Aunque de niña siempre me había gustado la cocina nunca me imaginé que trabajaría en eso, y menos en la panadería.
Saliendo del liceo estaba con la presión de que tenía que profesionalizarme. Aunque yo veía la cocina como una profesión, mis padres no. Entonces me inclinaba a estudiar arquitectura pero por ser una carrera muy costosa preferí irme por la ingeniería que estaba dentro del mismo ramo y, económicamente, era un poco más accesible para mis padres en ese momento. Yo tenía la preocupación de pasar todas mis materias, sobre todo para no defraudarlos a ellos, ni hacerles perder esa inversión de dinero en mí.
Pero mientras estudiaba ingeniería, ya yo lo sentía: que no era feliz, no me sentía plena. Me preguntaba: “¿de verdad yo voy a trabajar en esto cuando termine?”. Y mi respuesta era que no me veía en eso para nada. Ahí empezó mi inquietud por buscar mi propia referencia. Porque si no me veía haciendo eso, ¿para qué iba a estudiarlo?, ¿para tener un título en la pared? No me parecía lo correcto.
Un día les dije a mis padres: “miren, voy a dejar la carrera y me voy a dedicar a la cocina, eso es a lo que yo le voy a echar pichón”. Ellos me respondieron: “¡¿tú estás loca?!”. Mi papá me dijo que él no me iba a pagar nada, como probándome a ver si de verdad eso era lo que yo quería. Entonces yo le dije que no importaba, que yo igual iba a trabajar para pagarme mis cosas. Y fue a todo riesgo, porque cuando me inscribí en la escuela de cocina ni siquiera tenía todavía un trabajo.
Andrés, mi pareja, me impulsó mucho a dar ese paso. Él me decía: “mira, tú no te pares por lo que digan tus papás. Si la cocina es lo que a ti te gusta, hazlo. Yo te apoyo”. Creo que si él no me hubiese dado ese impulso quizás hasta me hubiese quedado estudiando ingeniería civil, porque me iba bastante bien.

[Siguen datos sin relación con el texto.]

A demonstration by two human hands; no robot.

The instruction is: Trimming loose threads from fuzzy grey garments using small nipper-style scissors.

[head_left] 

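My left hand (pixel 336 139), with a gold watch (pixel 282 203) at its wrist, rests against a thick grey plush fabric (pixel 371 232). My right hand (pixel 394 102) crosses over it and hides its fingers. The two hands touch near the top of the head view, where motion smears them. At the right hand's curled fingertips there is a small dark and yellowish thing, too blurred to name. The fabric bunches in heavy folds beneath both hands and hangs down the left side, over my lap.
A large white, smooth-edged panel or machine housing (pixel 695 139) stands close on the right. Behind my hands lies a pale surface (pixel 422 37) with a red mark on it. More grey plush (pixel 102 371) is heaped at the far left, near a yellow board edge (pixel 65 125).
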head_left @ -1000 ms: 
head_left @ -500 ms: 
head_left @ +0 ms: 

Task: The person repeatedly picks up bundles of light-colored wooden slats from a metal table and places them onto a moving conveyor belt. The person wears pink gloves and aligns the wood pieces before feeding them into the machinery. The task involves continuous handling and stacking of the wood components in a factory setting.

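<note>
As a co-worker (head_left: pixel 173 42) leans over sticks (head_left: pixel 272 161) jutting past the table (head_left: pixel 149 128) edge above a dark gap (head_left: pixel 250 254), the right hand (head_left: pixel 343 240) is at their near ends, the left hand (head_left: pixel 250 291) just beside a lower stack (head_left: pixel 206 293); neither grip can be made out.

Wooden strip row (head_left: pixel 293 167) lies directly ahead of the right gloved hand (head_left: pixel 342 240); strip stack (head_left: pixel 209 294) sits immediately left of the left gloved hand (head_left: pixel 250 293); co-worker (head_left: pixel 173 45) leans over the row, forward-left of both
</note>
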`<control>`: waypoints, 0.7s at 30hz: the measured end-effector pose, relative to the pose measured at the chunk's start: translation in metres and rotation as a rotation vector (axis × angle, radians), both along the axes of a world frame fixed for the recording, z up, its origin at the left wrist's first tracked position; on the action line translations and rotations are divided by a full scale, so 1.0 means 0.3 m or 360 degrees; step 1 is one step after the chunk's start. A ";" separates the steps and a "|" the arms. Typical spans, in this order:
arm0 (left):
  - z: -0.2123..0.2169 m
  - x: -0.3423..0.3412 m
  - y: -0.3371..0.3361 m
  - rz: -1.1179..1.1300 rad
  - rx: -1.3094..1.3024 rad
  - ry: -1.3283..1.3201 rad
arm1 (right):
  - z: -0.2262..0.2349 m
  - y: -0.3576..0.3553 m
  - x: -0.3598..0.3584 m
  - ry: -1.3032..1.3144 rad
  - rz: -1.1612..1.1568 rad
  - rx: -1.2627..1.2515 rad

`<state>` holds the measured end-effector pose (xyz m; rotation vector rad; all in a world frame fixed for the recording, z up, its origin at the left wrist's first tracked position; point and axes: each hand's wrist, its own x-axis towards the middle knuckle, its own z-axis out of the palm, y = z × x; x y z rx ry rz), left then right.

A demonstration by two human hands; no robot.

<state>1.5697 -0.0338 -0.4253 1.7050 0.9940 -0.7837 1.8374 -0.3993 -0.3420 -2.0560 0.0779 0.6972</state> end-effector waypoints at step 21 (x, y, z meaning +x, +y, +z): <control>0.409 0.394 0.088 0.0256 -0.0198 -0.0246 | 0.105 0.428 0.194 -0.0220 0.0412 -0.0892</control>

En la escuela, cuando estudié panadería conocí a Daniella y, a partir de nuestras clases, a ella le surgió la idea de montar un negocio propio: Pandía. Me propuso la idea y enseguida empezamos. Compramos la mesa, la amasadora y nos pusimos a hacer nuestros propios panes. Comenzamos a promocionar nuestros productos entre nuestros amigos y luego vimos que empezó a tener bastante receptividad.
Resulta ser un mundo fascinante la panadería porque va más allá de hacer un plato, te da total libertad de hacer lo que quieras a partir de la técnica básica, todo depende de tu creatividad. Tiene infinidad de formas, sabores, presentaciones. Tú le imprimes tu propio sello a las cosas, es mucho más artesanal.
Entre mis planes está abrir mi propia sucursal en otras latitudes. Siento que aquí en el país ya llegué a mi tope, que ya no puedo crecer más de lo que he crecido hasta ahora. Esa oportunidad me la está ofreciendo en este momento otro país en Europa, donde ya tengo opciones. Voy a intentarlo, si no funciona, no pasa nada, continúo aquí. Uno se labra el camino, pero el destino también te va dando las señales de por dónde tienes que ir.
Ahora veo que mis manos son mi instrumento, y desde ellas me doy a todo el que me necesita. Siempre estoy pendiente de cómo puedo ayudar y qué puedo dar. Hasta en mi casa, con mis hermanos soy como una madre, y eso que nosotros somos tres y yo soy la del medio. Yo soy la que los orienta, los aconseja, les cocina. Pero es mi forma de ser, no solo con ellos sino con todo el mundo. Al final uno siente la satisfacción de que lo estás haciendo bien cuando recibes el respeto, el cariño del otro, que te vean como un ejemplo a seguir, y sentir en ellos esa admiración no tiene precio.
De la panadería, he recibido la serenidad de estar en el lugar que me corresponde, dando de mí y de lo que soy. En el fondo la panadería es una labor muy noble, porque es algo que lo haces directamente con tus propias manos, dedicándole el tiempo y el cuidado necesario a cada pan, al amasado, la preparación, el horneado, sabiendo que al final, con tu trabajo vas a alimentar a alguien más.